Data extract:
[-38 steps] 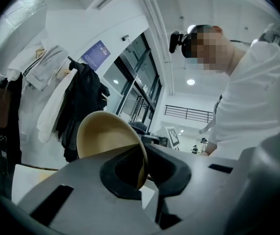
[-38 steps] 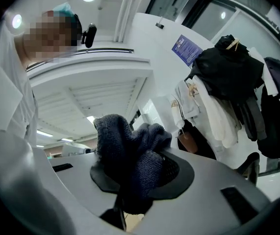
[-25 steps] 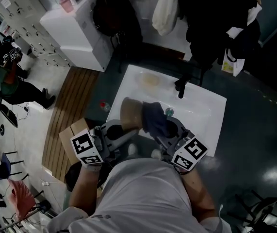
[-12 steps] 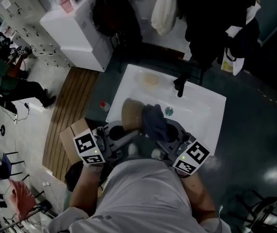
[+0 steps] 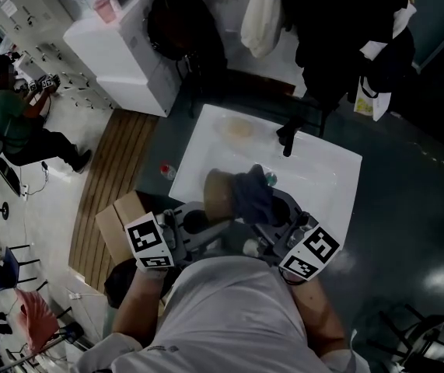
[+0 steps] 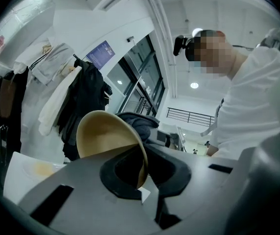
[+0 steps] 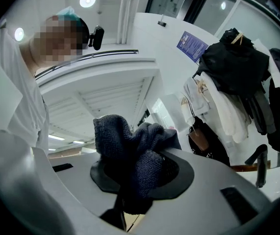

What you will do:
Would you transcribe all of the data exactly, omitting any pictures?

Task response:
[-38 steps] 
[-38 steps] 
[-25 steps] 
[-12 steps] 
[+0 steps] 
[+0 steps] 
[+0 steps] 

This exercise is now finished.